# [Task brief]
From the line that contains "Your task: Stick" to the last line of the data, every line is to be transcribed exactly; no other line is to be included.

********************

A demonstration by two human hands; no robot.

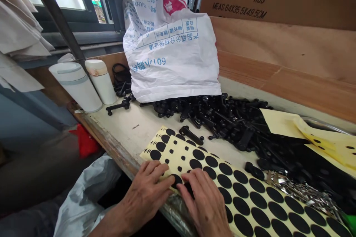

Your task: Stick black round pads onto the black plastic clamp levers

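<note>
- Left hand [144,196]: lies open on a sheet of black adhesive dots [236,192], fingers spread flat, clenching nothing.
- Right hand [204,203]: rests just beside it on the same sheet, fingers bent over the dots; cannot tell whether they pinch one.
- The sheet lies at the table's [133,126] front edge, its cream backing running off toward the front right corner.
- One black plastic part [191,135] lies on the sheet's far end.
- A heap of black plastic parts [222,118] spreads along the back, partly under a white woven sack [169,52].
- Silver metal clips [302,192] lie just right of the sheet; cream backing sheets with dots [328,140] sit at the right edge.
- Two white flasks [75,87] stand at the left end.
</note>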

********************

# [Solved problem]
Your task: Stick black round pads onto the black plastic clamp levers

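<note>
- Left hand [144,196]: lies open on a sheet of black adhesive dots [236,192], fingers spread flat, clenching nothing.
- Right hand [204,203]: rests just beside it on the same sheet, fingers bent over the dots; cannot tell whether they pinch one.
- The sheet lies at the table's [133,126] front edge, its cream backing running off toward the front right corner.
- One black plastic part [191,135] lies on the sheet's far end.
- A heap of black plastic parts [222,118] spreads along the back, partly under a white woven sack [169,52].
- Silver metal clips [302,192] lie just right of the sheet; cream backing sheets with dots [328,140] sit at the right edge.
- Two white flasks [75,87] stand at the left end.
</note>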

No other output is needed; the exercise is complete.